India's top court orders stay on new farm laws that riled growers

Published January 12, 2021
In this file photo, farmers listen to a speaker during a protest against the newly passed farm bills at Singhu border near New Delhi, India on December 9. — Reuters
In this file photo, farmers listen to a speaker during a protest against the newly passed farm bills at Singhu border near New Delhi, India on December 9. — Reuters

India’s Supreme Court ordered an indefinite stay on Tuesday over the implementation of new agricultural laws that have triggered widespread protests from farmers, saying it would set up a panel to hear their objections.

For more than a month, tens of thousands of farmers have camped on the outskirts of New Delhi, the capital, to protest against reform measures that they say benefit large private buyers and harm growers.

Chief Justice Sharad Bobde said during a hearing that the Supreme Court would establish a panel to hear the farmers’ grievances.

“We have the power to make a committee and the committee can give us the report,” he said, ordering the stay for an undisclosed period on the laws passed in September.

“We will protect farmers.”

There were no immediate further details.

Read: Why are Indian farmers protesting, and what can Modi do?

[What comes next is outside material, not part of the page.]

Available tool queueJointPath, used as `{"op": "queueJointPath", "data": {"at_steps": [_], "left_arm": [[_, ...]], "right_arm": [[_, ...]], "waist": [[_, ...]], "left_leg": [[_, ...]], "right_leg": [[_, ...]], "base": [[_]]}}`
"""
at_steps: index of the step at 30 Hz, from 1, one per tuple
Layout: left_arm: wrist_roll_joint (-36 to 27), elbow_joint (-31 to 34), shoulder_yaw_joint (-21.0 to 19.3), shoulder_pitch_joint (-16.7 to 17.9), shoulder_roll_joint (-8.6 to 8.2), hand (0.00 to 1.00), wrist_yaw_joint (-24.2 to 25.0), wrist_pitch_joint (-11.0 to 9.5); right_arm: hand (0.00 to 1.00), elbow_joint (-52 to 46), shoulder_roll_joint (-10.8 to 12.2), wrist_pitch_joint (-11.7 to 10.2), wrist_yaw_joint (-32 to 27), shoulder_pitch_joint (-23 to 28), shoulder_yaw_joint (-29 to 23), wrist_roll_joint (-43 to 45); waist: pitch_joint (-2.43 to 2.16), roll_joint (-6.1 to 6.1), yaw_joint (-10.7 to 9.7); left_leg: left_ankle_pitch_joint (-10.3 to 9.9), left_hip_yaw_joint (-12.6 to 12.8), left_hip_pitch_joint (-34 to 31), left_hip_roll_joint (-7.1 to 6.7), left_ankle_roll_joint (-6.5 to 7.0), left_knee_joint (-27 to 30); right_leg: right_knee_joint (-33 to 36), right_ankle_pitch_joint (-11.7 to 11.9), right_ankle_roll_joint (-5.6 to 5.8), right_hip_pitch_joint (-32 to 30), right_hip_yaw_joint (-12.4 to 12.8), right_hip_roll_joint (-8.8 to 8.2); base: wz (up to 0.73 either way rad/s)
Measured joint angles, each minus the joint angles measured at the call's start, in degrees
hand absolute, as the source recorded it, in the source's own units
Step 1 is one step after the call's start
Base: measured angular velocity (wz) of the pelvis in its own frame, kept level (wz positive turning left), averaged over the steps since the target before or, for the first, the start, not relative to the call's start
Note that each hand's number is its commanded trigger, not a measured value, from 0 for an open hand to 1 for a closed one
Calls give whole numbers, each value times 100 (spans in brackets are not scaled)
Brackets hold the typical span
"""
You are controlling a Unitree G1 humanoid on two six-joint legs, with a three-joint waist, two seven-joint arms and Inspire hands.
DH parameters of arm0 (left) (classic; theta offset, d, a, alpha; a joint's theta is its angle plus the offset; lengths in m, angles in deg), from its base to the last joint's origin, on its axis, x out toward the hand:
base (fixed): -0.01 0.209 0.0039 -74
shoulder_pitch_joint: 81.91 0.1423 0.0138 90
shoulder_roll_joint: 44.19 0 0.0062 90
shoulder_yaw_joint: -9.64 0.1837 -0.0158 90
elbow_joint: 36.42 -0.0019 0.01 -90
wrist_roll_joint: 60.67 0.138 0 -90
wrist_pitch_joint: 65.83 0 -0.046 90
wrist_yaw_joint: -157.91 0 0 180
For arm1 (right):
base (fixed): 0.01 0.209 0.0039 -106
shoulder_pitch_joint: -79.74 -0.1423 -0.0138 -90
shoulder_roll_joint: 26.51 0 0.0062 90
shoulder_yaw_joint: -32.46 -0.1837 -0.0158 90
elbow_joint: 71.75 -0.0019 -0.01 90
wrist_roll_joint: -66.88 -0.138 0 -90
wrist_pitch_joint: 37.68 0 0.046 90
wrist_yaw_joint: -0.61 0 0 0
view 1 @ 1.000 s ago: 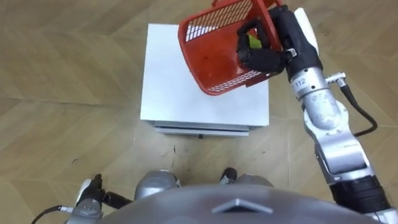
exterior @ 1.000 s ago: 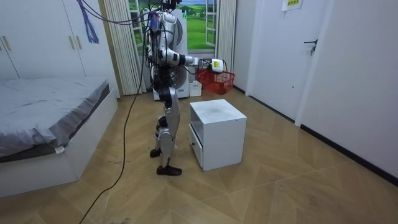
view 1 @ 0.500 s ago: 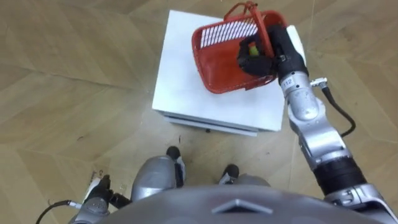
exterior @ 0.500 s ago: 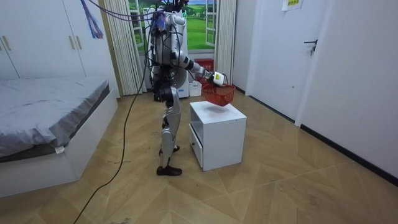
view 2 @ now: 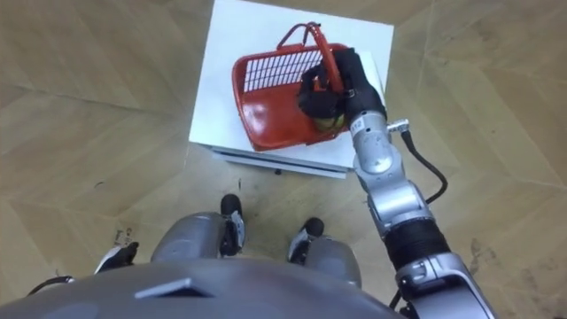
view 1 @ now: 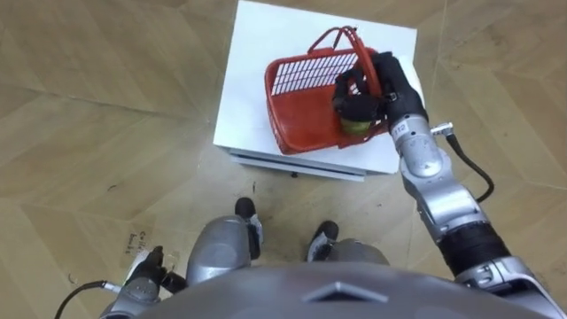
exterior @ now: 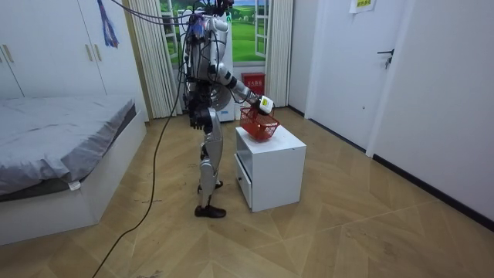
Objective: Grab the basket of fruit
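Looking down, left eye view: grasping the right rim of the red fruit basket (view 1: 301, 115) with the right hand (view 1: 376, 84) clenched, tilted over the right part of the white cabinet (view 1: 266, 44); resting on the top or just clear, hard to tell. Half hidden behind that hand, a yellow-green item (view 1: 357, 127). Cut off at near left, the left hand (view 1: 146, 275), state unreadable. Right eye view: same grasp. Room view: standing at the cabinet's side toward the room view's left, bed (exterior: 62, 123) farther left, door (exterior: 394, 69) far right.

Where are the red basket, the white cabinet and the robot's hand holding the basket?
red basket (view 1: 303, 113), left eye view, on its solid inner side.
white cabinet (view 1: 266, 35), left eye view, on its bare top.
right hand (view 1: 390, 84), left eye view, on the back of the hand.
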Motion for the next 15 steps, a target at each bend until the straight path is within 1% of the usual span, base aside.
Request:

India says the laws aim to modernise an antiquated farming system, bedevilled by wastage and bottlenecks in the supply chain.

But farm leaders demand repeal of the laws, which they say are an attempt to erode a longstanding mechanism that ensures farmers a minimum support price for their crops.

The government has said there was no question of such a rollback, and eight rounds of talks have failed to find common ground. The two sides are set to meet next on Friday.